Apart from auto encoders, a novel deep AD method based on Generative Adversarial Networks (GANs) have been proposed in SPEAR called MENSA (anoMaly dEtection aNd claSsificAtion). The concept if this method follows the principles of GANs and it trains a GAN to generate sample data according to the provided normal training dataset. During the testing stage it aims to reconstruct a given sample from the generator’s latent space that is closest to the provided test input. Therefore, if the GAN has learned the distribution of the training normal samples then given samples should result an accurate representation in the latent space if they are normal but the reconstruction will be poor for anomalous samples.

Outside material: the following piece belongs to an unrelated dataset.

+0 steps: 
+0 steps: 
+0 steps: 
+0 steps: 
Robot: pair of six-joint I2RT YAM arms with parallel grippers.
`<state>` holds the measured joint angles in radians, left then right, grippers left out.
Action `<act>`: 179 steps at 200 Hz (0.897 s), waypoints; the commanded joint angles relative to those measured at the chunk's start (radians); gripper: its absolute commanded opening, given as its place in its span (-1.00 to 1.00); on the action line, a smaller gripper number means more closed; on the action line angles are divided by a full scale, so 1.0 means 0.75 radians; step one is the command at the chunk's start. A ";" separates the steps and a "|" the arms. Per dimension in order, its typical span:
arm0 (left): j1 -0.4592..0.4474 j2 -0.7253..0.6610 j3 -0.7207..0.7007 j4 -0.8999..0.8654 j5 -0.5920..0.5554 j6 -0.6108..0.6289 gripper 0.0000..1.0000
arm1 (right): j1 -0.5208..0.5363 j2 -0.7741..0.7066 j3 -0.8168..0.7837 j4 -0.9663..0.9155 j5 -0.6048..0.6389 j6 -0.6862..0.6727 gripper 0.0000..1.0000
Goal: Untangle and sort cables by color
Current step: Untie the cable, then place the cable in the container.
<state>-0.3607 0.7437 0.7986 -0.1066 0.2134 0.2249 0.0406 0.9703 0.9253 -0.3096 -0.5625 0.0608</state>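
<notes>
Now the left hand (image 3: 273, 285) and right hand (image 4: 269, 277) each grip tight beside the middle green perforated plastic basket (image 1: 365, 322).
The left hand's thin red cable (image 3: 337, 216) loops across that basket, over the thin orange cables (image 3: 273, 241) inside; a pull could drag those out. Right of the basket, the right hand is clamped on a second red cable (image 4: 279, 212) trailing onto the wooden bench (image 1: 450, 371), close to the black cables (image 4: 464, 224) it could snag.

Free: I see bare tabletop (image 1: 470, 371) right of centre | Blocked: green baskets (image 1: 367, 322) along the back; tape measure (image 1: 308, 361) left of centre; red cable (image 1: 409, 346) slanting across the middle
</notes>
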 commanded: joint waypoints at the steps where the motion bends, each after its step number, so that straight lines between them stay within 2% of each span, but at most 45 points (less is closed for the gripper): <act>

The proposed model introduces new concepts and it combines simultaneously two Deep Neural Networks (DNNs): (a) autoencoder and (b) Generative Adversarial Network (GAN). We validated the efficiency of MENSA with a variety of datasets including Modbus/TCP, DNP3 network flows, and operational records (i.e., time-series of electricity measurements). This architecture is achieved by encapsulating the autoencoder model into the GAN network. The Generator becomes the Decoder, while the Discriminator is structured as the Encoder. This model is utilised for the anomaly detection procedure and it comprises the input to the latent layer. In particular, it is used to perform dimensionality reduction to the latent space. At this point, the Generator-Decoder has learned to generate close to real data that imitates the normal samples. To calculate the anomaly score for the real sample, the Adversarial Loss function is utilised. The Adversarial Loss is the difference between the generated and the real sample.
The next generation Electrical Grid, commonly known as Smart Grid, offer advantages (two-way power flow, self-monitoring, etc.) and challenges (e.g. cybersecurity concerns) in society. In this project, we implemented anomaly detection models capable of detecting more than 15 Modbus/TCP and DNP3 cyberattacks combined and potential anomalies related to operational data. The proposed solution MENSA combines two DNNs, an Autoencoder and a GAN, with a novel minimisation function, considering both the adversarial error and the reconstruction difference. The efficiency of MENSA was validated in several Smart Grid environments and was compared with other state of the art solutions and DL architectures. Our future plans include the design of more advanced DL models able to support other ICS/SCADA protocols, (Ether-Cat, Profinet, etc.) and detect cyberattacks against them. Also, optimisation mechanisms are considered and will be investigated aiming to improve the performance, inference time and model size.